L'atelier clandestin aurait fonctionné en dehors du droit du travail français, les travailleurs étant soumis à des conditions d'exploitation. Les sans-papiers dans de tels environnements sont fréquemment exposés à des abus, notamment des salaires inférieurs au minimum légal, des horaires excessifs et des conditions de travail dangereuses.

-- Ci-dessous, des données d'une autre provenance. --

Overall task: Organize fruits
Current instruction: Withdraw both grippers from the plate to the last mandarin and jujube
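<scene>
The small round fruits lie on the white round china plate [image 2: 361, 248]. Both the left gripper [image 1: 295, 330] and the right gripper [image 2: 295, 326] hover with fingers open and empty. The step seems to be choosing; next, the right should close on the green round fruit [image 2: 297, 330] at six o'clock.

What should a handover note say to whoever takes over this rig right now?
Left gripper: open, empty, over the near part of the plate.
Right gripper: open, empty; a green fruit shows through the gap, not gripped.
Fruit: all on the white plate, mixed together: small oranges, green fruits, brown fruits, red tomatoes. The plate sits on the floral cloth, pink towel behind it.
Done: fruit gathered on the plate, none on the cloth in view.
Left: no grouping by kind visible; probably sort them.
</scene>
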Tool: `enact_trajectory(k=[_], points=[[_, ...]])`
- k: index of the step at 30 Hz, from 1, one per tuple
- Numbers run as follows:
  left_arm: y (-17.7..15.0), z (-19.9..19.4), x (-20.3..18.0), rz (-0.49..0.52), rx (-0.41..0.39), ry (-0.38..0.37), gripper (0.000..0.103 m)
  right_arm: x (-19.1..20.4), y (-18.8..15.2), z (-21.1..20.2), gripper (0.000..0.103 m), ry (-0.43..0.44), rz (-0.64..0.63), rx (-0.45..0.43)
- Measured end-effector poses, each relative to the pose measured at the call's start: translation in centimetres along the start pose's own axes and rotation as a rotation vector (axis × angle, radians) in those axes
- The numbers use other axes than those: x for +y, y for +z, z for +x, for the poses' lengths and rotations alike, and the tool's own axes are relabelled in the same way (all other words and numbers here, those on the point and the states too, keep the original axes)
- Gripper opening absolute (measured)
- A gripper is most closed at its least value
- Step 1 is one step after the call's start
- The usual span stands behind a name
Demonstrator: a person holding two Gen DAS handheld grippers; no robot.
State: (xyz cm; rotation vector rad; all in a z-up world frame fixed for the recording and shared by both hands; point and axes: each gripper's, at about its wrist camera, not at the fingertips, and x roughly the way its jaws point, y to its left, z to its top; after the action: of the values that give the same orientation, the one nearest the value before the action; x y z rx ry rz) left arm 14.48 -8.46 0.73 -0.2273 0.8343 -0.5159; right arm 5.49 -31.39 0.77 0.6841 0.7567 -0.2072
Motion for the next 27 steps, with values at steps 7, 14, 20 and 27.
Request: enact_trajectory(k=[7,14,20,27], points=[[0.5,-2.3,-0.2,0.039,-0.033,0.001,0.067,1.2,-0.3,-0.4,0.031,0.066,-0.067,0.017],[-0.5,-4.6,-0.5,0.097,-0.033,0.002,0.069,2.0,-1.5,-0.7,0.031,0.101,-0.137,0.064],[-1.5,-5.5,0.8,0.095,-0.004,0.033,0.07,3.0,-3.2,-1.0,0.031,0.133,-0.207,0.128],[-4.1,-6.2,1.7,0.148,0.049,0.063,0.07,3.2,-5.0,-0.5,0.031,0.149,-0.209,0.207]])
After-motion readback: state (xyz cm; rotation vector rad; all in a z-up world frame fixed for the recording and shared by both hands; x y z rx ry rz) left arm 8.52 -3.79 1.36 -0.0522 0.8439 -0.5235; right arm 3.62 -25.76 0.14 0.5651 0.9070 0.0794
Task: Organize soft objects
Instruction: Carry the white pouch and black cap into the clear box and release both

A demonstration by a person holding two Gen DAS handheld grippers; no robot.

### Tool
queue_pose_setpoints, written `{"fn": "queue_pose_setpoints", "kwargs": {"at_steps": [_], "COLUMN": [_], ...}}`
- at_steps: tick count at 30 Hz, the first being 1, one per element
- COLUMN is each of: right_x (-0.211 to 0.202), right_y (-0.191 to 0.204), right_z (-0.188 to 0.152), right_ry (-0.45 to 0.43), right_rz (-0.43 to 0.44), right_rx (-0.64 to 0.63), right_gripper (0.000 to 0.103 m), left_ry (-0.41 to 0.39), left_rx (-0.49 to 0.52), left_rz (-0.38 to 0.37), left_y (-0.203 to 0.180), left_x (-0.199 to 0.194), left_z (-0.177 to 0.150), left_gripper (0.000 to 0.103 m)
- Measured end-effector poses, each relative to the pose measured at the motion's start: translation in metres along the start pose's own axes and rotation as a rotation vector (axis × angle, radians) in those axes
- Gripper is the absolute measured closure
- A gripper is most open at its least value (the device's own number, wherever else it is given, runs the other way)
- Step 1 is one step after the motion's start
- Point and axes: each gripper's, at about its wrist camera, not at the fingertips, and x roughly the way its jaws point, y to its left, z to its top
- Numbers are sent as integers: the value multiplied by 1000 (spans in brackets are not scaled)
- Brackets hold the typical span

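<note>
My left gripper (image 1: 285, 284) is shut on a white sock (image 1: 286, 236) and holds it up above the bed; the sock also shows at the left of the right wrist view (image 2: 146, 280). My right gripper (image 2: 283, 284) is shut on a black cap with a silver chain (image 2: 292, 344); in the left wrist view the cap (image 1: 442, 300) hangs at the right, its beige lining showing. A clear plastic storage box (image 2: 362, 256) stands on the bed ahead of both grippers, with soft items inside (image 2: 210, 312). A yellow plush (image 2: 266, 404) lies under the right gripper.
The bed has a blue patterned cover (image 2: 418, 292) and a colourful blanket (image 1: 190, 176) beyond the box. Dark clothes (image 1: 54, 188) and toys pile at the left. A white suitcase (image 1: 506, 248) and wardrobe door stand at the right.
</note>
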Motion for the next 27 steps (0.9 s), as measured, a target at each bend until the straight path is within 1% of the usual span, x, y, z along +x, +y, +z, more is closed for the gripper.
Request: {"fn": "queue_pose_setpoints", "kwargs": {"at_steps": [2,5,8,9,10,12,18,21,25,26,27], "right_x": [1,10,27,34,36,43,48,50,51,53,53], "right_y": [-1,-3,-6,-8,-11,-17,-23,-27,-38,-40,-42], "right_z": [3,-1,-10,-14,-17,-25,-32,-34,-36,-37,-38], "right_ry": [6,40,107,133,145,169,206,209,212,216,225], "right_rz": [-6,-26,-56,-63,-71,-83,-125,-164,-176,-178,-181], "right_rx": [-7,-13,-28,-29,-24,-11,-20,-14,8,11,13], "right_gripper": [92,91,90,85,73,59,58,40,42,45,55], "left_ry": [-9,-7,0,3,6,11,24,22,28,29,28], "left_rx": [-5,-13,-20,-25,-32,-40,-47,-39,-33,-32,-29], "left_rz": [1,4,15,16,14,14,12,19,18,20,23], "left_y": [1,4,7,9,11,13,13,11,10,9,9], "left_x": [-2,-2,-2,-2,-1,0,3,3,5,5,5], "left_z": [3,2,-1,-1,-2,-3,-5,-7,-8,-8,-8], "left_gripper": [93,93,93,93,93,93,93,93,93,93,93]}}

Les autorités françaises ont intensifié leurs efforts pour lutter contre les réseaux de travail illégal, en particulier dans les secteurs du textile et de la confection, où les ateliers clandestins ont historiquement constitué un problème persistant. Les employeurs reconnus coupables d'avoir sciemment embauché des travailleurs sans papiers risquent de lourdes amendes et une peine d'emprisonnement en vertu du droit français.
Cette affaire met en lumière les préoccupations plus larges concernant l'exploitation du travail et la migration irrégulière en France. Des associations ont appelé à un renforcement de la protection des travailleurs sans papiers qui se manifestent comme témoins ou victimes dans ce type d'enquêtes, soulignant que la crainte d'une expulsion empêche souvent les travailleurs de signaler les abus.